At the beginning of Siegfried, the third opera in Richard Wagner’s Ring of the Nibelung cycle, the dwarf Mime is trying to repair a magic sword that was broken to pieces in the previous installment. But every time he offers the sword to Siegfried, the young hero easily shatters it again: “What use is this shiny sharpness / If the steel’s not hard and true!” he complains. Finally Siegfried takes matters into his own hands: Instead of welding the pieces back together, he grinds them into powder and reforges the metal. Armed with a weapon that is both old and new, he is able to slay the dragon Fafnir and rescue Brünnhilde from her prison of fire.

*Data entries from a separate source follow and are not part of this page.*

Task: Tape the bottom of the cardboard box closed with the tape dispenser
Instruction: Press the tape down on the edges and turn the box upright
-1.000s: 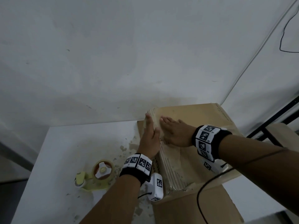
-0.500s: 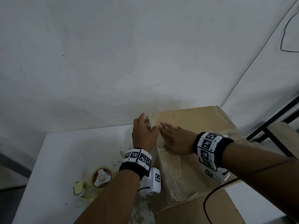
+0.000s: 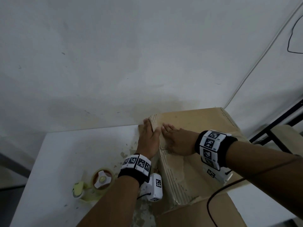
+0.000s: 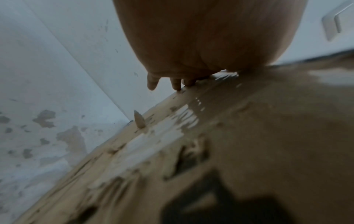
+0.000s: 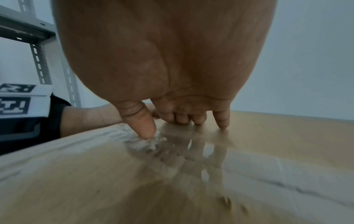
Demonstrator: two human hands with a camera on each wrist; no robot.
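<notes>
A worn cardboard box (image 3: pixel 201 122) stands on the white table (image 3: pixel 68 154) against the wall, its top face glossy with tape. My left hand (image 3: pixel 148 138) lies flat along the box's left edge near the far corner, fingers straight (image 4: pixel 176 84), pressing the side. My right hand (image 3: pixel 177 140) lies palm down on the top face beside it, fingers spread and pressing (image 5: pixel 220 121), thumb (image 5: pixel 141 124) on torn tape. The tape dispenser (image 3: pixel 96 182), yellow-green with a brown tape roll, lies on the table to the left, untouched.
Bits of torn cardboard and tape litter the table (image 3: pixel 129 154) beside the box. A loose cardboard flap (image 3: pixel 196 215) juts out at the near side. A black metal frame (image 3: pixel 275 126) stands to the right, and a black cable (image 3: pixel 218 192) hangs from my right arm.
Both hands have slid farther along the box's left edge toward the far corner, and the left hand now lies flatter against the side. The dispenser stayed put.
</notes>
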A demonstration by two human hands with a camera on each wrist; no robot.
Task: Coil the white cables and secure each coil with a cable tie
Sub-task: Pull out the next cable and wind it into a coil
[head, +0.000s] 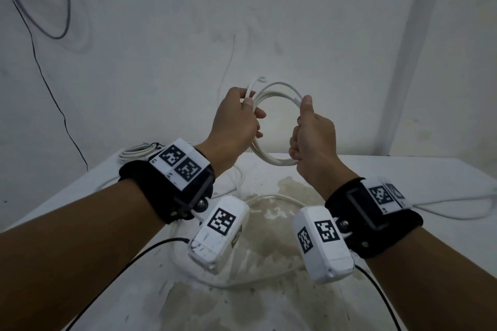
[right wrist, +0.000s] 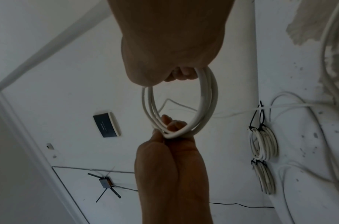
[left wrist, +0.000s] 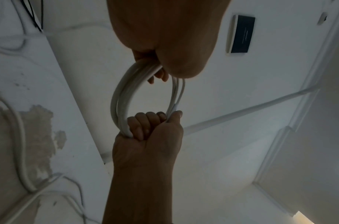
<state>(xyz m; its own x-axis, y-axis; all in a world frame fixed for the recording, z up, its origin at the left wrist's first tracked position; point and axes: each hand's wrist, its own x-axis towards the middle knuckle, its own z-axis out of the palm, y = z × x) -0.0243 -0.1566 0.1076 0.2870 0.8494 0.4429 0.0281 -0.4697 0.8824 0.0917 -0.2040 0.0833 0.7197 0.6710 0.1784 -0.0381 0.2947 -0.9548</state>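
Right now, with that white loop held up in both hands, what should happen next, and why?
Probably free one hand to fetch a tie. The coil looks fully wound, held above the table, the left hand and right hand gripping opposite sides. No tie shows on it, unlike the tied coils lying on the table.

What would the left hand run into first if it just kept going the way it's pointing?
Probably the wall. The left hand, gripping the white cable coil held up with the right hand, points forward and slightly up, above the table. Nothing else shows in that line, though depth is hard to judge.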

Wagner wrote several manifestos, but this scene offers the best defense of his artistic philosophy: In order to carry on the great tradition of German music, he had to remake it completely. Wagner worshipped Beethoven, but he didn’t follow Beethoven’s example by writing symphonies and string quartets. Instead he aspired to create a Gesamtkunstwerk, a “total work of art” drawing on the resources of music, poetry, drama, and the visual arts. Music-dramas like Tristan und Isolde, the Ring cycle, and Parsifal used new harmonies and musical structures to create unprecedented effects. Never before had there been a musical evocation of sexual passion like the Prelude to Tristan, or of martial frenzy like the “Ride of the Valkyries.”
But it wasn’t only his music that made Wagner the favorite composer of radicals and avant-gardists in the nineteenth century. It was the way he infused music with political and philosophical ideas. In 1848, when he was 35, Wagner took such an active part in the democratic revolution sweeping Germany that he was exiled, like his near-contemporary Karl Marx. In his essay “Art and Revolution,” Wagner explained that political renewal depended on artistic renewal and vice versa. Both aimed at the creation of a new human type, “the strong fair man, to whom revolution shall give his strength, and art his beauty!” The “Ring” is, among other things, an allegory of revolution, in which Siegfried, a free man, challenges the corrupt rule of the god Wotan.
It’s also the work in which Wagner went furthest toward making music a vehicle for narrative and ideas. The philosopher Susanne K. Langer argues in her 1942 book, Philosophy in a New Key, that music, like myth, carries non-semantic meanings that are no less real for being impossible to paraphrase. Beethoven’s late quartets are a profound experience of thought, even though one can’t say what they are thinking “about.” But this non-semantic quality makes classical music a difficult topic for discourse. Listening to it was a private, interior experience long before technology made it possible to hear it in literal isolation, far from performers or audience.
For Wagner, this kind of “absolute music” was retrograde both artistically and politically. The music of the future, which he meant to write, would overcome abstraction and separation. It would be a total experience shared by an organic community, as tragedy was for the ancient Athenians. And a communal art-form requires language, which is why the music-drama must supersede the symphony. Wagner sees this historical process at work in the last movement of Beethoven’s Ninth Symphony, where a chorus joins the orchestra to sing the words of Schiller’s “Ode to Joy.” “The continuation of the musical poetry demands resolution, a resolution that can only be articulated in human speech,” Wagner wrote in a program note for a performance of the Ninth.